_Required action_:
Only the count should appear in your answer: how many lines of the data below contain the word "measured"?

Saved data entries:
********************

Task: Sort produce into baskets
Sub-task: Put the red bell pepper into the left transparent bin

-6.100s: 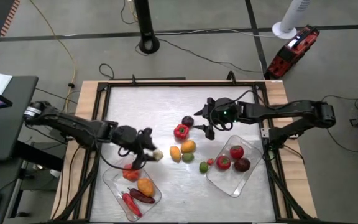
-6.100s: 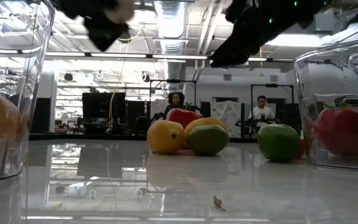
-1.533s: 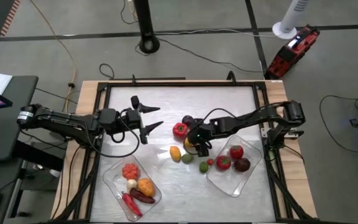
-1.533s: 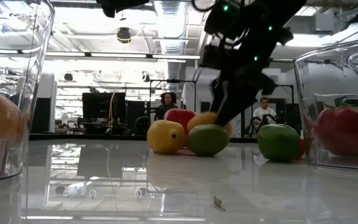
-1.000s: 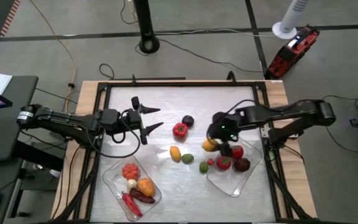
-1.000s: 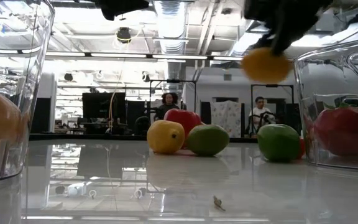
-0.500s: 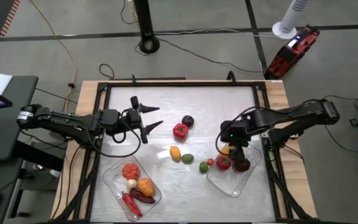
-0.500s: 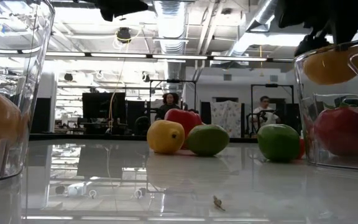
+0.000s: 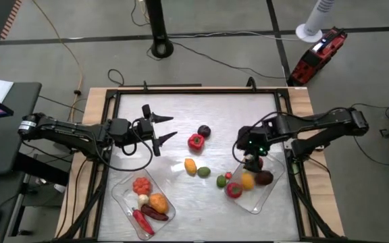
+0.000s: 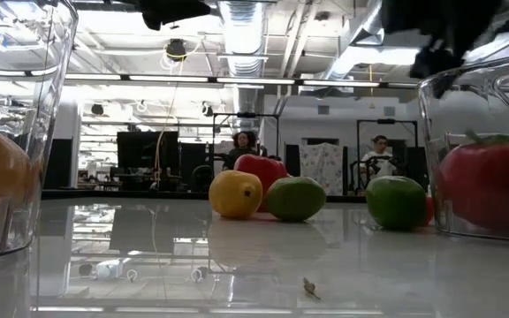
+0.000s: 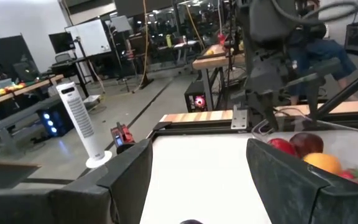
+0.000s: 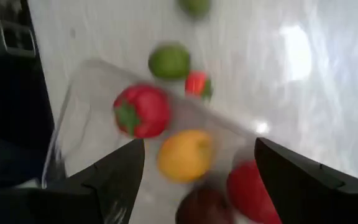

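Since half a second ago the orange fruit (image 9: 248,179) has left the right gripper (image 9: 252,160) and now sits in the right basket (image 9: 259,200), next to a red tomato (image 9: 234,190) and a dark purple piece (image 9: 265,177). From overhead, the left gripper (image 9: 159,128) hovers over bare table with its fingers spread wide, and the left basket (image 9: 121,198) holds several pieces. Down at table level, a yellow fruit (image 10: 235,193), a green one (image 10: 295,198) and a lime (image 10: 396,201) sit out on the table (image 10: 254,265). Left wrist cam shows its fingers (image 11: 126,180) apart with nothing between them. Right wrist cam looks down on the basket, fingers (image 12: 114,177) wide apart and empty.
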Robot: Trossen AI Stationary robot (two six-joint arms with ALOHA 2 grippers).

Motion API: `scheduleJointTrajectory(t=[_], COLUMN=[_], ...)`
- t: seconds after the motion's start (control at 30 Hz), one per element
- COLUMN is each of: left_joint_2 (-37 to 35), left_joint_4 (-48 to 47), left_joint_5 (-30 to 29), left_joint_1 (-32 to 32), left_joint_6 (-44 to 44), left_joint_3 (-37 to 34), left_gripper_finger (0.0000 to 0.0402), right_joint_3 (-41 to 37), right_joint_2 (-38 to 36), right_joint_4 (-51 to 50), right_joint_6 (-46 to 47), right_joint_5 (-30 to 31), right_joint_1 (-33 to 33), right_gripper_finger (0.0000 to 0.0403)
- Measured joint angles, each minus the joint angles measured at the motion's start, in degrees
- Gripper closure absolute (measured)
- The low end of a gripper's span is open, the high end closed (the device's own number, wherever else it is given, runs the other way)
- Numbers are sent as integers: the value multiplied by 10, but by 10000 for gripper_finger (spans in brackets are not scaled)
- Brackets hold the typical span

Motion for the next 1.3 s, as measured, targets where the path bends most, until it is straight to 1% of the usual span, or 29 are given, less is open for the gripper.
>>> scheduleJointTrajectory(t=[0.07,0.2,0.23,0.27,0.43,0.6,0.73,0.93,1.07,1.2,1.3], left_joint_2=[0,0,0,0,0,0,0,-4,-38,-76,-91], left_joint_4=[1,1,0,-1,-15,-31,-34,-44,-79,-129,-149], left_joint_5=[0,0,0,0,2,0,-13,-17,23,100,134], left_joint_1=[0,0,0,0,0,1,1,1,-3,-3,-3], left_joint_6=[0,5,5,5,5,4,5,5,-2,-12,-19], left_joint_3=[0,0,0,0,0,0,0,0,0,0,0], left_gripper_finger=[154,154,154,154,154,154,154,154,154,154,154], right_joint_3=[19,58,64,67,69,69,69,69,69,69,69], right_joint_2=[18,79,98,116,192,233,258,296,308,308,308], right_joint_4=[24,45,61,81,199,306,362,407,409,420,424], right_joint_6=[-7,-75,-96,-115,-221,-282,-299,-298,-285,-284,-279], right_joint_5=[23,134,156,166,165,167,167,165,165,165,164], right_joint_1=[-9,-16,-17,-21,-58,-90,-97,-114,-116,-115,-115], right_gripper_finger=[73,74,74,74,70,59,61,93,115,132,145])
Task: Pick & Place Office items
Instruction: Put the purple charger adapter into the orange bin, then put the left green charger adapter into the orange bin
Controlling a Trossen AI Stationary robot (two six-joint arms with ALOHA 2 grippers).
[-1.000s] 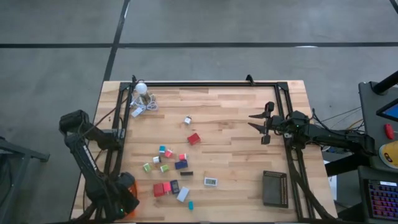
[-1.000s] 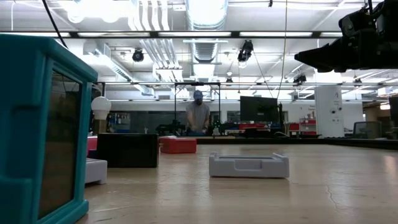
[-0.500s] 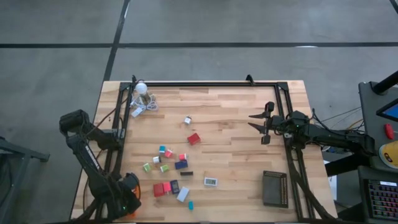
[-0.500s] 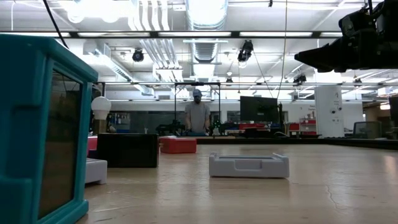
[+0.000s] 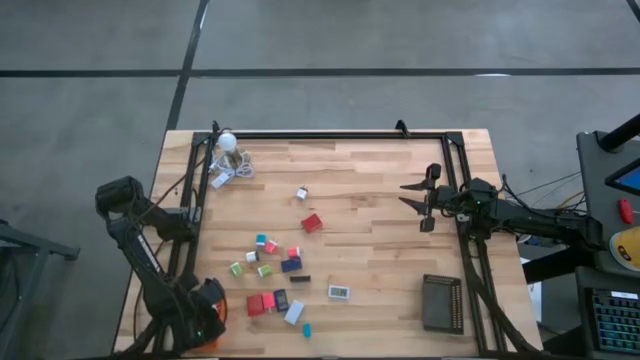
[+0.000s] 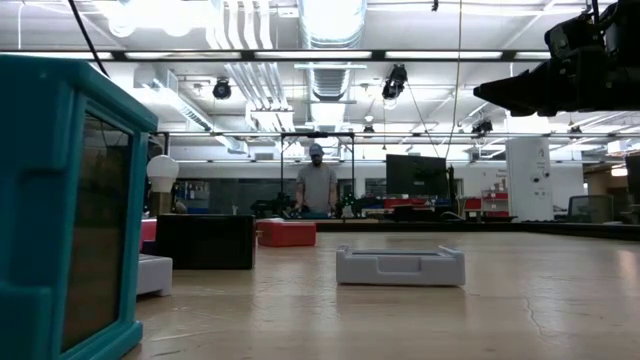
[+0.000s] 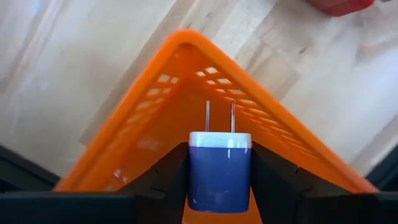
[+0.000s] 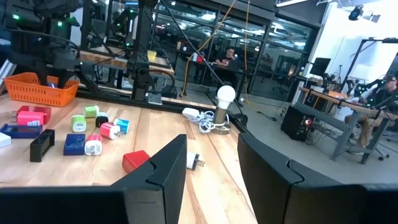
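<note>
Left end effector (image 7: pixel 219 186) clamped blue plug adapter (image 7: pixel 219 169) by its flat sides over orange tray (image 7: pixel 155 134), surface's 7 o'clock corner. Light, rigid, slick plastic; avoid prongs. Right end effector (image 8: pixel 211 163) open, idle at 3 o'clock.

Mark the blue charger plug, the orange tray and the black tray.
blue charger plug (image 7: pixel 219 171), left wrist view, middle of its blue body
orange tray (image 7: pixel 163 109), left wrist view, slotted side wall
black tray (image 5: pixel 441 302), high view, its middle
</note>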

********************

_Solution to the exercise_:
3